Beta-cryptoxanthin, a powerful carotenoid
In addition to having a similar chemical structure, beta-cryptoxanthin and beta-carotene are part of the same family of molecules. Naturally present in many plants, they are known for their role in photosynthesis and for giving plants their colour. Indeed, these natural pigments are responsible for the red, orange, yellow and green colours of many fruits and vegetables, as well as certain plants and algae. As a result, carotenoids are a regular part of our diet – indeed, there are more than fifty of them in the human diet. The body benefits considerably from absorbing carotenoids as they confer a number of protective effects. However, not all carotenoids are equal in terms of properties, bioavailability or efficacy. In fact, there are two major groups of carotenoids – the carotenes, which include beta-carotene, and the xanthophylls, which include beta-cryptoxanthin. Among these sub-groups, beta-cryptoxanthin constitutes a powerful carotenoid which undoubtedly makes a significant contribution to healthy body function.
Strong antioxidant potency
Carotenoids are recognised for their antioxidant properties which are responsible for the preventive and therapeutic benefits of beta-carotene and beta-cryptoxanthin. With this antioxidant potency, they are powerful protectors against oxidative stress and free radical damage.

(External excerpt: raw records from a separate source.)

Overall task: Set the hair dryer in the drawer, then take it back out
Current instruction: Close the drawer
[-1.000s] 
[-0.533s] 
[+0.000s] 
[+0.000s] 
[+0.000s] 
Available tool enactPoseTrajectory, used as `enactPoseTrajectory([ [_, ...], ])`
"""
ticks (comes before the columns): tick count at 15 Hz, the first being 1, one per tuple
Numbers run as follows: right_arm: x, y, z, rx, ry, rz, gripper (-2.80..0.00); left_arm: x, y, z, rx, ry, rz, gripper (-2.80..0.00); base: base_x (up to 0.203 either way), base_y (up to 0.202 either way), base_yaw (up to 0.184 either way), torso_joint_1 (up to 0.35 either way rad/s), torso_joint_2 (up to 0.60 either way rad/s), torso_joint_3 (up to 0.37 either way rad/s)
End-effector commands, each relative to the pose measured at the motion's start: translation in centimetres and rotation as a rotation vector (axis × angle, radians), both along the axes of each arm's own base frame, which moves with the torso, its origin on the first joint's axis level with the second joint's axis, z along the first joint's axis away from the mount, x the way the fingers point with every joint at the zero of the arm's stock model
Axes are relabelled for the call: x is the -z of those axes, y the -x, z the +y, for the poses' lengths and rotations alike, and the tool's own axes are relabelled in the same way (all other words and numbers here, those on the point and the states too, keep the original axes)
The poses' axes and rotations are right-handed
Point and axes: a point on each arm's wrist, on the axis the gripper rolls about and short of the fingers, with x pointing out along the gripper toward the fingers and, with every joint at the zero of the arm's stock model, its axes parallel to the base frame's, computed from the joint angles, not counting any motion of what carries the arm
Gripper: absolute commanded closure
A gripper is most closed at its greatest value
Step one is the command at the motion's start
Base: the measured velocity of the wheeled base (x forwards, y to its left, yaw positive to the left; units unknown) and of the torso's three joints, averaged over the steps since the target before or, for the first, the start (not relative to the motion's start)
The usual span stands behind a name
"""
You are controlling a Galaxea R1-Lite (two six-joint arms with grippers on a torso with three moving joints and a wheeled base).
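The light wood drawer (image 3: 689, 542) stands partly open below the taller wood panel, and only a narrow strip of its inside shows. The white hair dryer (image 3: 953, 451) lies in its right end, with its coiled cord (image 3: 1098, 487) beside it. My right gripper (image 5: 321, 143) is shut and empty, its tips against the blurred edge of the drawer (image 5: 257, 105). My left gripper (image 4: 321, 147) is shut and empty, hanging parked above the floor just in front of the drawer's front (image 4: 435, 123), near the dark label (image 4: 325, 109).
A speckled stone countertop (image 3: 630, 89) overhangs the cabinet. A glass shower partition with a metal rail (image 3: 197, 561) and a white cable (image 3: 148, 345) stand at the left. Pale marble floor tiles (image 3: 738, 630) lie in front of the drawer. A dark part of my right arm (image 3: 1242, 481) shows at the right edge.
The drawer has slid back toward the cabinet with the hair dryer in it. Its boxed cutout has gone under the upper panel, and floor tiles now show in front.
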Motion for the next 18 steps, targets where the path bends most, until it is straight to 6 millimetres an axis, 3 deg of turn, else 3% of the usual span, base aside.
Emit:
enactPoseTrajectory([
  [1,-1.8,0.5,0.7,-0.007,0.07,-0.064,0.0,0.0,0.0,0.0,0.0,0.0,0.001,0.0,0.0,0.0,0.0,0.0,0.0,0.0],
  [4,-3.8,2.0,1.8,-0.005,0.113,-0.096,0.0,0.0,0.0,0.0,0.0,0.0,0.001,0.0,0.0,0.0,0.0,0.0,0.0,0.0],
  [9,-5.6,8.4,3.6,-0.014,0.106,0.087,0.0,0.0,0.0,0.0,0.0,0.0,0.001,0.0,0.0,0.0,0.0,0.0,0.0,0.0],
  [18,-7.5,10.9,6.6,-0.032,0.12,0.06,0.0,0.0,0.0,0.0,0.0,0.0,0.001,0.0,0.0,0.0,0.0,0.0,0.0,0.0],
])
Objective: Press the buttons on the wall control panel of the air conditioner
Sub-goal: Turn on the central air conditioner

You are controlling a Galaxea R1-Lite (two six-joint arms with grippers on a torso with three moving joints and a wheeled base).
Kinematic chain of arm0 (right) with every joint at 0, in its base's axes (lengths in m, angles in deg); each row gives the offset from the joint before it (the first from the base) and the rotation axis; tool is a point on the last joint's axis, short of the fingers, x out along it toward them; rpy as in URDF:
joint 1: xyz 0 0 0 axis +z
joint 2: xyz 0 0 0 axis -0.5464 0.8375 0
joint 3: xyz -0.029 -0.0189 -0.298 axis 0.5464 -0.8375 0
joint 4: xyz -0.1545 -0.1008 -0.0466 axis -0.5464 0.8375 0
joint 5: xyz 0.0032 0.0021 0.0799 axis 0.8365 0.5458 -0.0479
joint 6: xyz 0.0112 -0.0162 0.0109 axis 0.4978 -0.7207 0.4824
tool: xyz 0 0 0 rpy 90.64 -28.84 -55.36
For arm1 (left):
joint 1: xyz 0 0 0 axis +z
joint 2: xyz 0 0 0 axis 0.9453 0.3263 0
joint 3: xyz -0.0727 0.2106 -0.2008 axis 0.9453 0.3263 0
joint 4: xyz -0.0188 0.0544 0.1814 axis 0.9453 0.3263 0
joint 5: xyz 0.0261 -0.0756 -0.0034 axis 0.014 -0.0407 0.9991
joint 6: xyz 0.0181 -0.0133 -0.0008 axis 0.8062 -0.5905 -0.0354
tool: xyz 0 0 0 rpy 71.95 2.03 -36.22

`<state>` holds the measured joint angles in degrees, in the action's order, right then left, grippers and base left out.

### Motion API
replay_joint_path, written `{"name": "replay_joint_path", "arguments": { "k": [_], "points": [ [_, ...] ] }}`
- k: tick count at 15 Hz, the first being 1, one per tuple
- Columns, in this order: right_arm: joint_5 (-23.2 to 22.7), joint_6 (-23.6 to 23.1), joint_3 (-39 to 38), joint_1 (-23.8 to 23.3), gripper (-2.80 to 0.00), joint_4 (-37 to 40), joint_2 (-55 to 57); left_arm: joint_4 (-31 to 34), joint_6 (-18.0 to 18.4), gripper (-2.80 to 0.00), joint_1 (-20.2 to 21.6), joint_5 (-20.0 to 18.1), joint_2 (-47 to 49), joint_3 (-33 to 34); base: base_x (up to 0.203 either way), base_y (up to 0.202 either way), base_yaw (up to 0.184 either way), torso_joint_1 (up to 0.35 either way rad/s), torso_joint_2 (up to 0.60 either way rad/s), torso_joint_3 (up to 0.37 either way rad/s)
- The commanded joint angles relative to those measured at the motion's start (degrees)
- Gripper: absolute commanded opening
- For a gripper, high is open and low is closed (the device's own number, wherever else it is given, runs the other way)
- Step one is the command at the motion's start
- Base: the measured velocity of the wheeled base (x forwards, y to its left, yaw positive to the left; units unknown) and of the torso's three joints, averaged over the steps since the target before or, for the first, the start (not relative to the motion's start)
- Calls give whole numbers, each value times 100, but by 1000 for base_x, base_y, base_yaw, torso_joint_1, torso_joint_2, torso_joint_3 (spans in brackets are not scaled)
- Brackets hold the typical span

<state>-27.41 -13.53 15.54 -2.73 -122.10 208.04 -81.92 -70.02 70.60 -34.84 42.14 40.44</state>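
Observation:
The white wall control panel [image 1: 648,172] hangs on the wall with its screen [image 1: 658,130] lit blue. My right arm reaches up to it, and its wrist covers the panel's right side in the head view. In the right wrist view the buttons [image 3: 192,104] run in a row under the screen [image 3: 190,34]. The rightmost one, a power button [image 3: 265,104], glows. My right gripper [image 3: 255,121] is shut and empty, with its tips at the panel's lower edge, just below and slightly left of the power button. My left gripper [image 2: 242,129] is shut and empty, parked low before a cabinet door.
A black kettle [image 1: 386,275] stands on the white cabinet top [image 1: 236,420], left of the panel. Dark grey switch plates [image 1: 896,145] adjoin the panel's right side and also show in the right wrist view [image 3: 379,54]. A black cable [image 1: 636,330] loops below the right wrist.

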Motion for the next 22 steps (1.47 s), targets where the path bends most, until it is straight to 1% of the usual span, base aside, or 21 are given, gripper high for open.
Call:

This protective effect is all the more valuable given that oxidative stress is involved in the onset of a number of diseases and in the process of cellular ageing.
A vitamin A precursor
Apart from their antioxidant function, around 10% of carotenoids, including beta-carotene and beta-cryptoxanthin, are also precursors of vitamin A, or provitamins A. Beta-cryptoxanthin’s provitamin A role has been confirmed by several studies, the results of which appeared in the Journal of the Science of Food and Agriculture
in 2005 as well as in Nutrition Reviews
. Scientists have thus demonstrated that beta-cryptoxanthin is converted in the body into retinol, one of three forms of vitamin A.
A useful source of vitamin A
As a precursor, beta-cryptoxanthin constitutes an excellent source of vitamin A, a particularly beneficial property given that the vitamin plays a key role in healthy body function via a number of mechanisms of action 1,3
. Vitamin A is primarily known for the essential role it plays in vision, in embryonic development, in regulating the body’s immune system, in cell growth and in the renewal of tissues such as the skin or the intestinal mucosa.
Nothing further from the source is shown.